TASK: Print nothing except the lines of the listing below from the line with "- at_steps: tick" to the line with "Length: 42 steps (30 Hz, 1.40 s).", each exactly as written, both ends included.

RECORDS PROVIDED:
◇ ◇ ◇

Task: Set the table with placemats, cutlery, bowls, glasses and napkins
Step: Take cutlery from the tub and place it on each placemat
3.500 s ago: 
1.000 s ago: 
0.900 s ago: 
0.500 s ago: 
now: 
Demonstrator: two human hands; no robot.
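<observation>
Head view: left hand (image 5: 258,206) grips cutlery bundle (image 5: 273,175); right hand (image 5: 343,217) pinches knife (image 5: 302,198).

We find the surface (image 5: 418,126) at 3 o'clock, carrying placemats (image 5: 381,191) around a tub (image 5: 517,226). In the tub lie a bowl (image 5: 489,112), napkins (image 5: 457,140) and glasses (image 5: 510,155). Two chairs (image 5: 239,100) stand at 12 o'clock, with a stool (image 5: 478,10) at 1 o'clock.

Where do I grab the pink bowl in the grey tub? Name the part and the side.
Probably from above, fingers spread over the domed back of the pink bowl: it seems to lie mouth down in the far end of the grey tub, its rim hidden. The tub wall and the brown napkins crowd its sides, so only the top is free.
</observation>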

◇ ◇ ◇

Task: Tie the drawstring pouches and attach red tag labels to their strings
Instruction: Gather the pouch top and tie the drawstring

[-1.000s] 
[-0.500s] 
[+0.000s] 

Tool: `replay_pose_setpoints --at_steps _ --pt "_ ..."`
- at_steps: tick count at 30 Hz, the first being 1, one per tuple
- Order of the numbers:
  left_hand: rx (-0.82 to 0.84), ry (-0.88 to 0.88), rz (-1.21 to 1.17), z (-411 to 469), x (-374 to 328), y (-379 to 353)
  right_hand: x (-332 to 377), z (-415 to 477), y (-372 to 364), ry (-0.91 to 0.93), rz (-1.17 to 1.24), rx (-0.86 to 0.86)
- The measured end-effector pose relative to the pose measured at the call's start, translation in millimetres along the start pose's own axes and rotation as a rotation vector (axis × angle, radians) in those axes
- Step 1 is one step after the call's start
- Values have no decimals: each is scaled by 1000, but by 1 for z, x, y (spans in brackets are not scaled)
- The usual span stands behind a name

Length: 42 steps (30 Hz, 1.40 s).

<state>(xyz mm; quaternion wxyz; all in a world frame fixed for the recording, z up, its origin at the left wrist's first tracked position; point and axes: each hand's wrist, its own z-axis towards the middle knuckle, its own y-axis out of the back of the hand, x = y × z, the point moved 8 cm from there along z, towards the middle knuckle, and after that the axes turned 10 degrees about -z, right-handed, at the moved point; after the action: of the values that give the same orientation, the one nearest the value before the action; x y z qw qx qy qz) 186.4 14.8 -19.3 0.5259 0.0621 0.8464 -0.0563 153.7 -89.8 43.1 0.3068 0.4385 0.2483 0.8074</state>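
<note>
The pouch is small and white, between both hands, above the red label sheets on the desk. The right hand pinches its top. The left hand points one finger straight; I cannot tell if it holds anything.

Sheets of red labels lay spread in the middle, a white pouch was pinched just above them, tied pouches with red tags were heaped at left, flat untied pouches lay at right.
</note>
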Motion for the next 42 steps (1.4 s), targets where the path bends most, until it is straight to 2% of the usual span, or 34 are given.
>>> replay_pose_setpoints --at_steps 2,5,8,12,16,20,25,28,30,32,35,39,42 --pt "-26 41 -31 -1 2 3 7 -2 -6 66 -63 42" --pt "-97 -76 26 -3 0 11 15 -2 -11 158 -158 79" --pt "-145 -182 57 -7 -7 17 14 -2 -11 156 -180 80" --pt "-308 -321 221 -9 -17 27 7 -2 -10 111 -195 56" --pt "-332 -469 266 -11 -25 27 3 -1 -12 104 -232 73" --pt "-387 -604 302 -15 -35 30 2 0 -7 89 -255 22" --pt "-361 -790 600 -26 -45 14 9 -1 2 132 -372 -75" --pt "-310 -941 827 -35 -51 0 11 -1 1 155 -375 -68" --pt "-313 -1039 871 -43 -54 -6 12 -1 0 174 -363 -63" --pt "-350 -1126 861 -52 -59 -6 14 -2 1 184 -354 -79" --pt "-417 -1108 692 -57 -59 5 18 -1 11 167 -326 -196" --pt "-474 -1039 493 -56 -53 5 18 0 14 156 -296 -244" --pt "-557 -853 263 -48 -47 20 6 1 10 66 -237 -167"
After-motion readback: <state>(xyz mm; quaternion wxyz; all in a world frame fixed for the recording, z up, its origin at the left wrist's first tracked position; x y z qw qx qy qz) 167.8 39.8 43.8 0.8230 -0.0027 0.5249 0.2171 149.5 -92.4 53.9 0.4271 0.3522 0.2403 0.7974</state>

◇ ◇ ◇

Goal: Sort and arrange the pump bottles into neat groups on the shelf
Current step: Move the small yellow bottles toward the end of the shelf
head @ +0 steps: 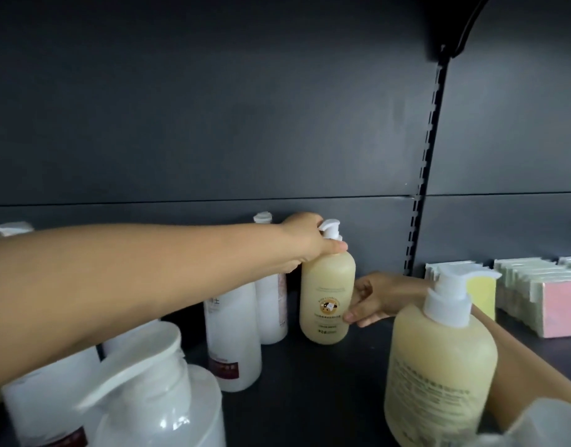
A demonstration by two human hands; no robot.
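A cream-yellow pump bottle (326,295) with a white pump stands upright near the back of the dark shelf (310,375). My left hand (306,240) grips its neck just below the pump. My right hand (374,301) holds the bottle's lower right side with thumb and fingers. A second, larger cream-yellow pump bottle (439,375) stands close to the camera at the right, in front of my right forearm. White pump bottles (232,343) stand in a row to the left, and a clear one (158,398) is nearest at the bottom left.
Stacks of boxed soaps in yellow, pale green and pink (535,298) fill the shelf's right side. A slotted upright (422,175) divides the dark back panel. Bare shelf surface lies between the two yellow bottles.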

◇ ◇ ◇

TASK RESULT:
- at_steps: tick count at 30 Hz, the first being 1, one per tuple
- Order of the numbers:
  left_hand: rx (-0.82 to 0.84), ry (-0.88 to 0.88), rz (-1.21 to 1.17), z (-411 to 469), x (-374 to 328), y (-379 to 353)
  right_hand: x (-332 to 377), z (-415 to 477), y (-372 to 364), ry (-0.91 to 0.93), rz (-1.17 to 1.24), rx (-0.86 to 0.86)
- The measured end-effector pose relative to the pose measured at the call's start, translation in millimetres along the start pose's own axes and rotation as a rotation vector (axis × angle, radians) in those axes
- Step 1 is one step after the call's start
- Values have no decimals: each is scaled by 1000, but by 1 for z, x, y (spans in brackets are not scaled)
- The usual span stands behind a name

Length: 42 steps (30 Hz, 1.40 s).

The answer requires no additions.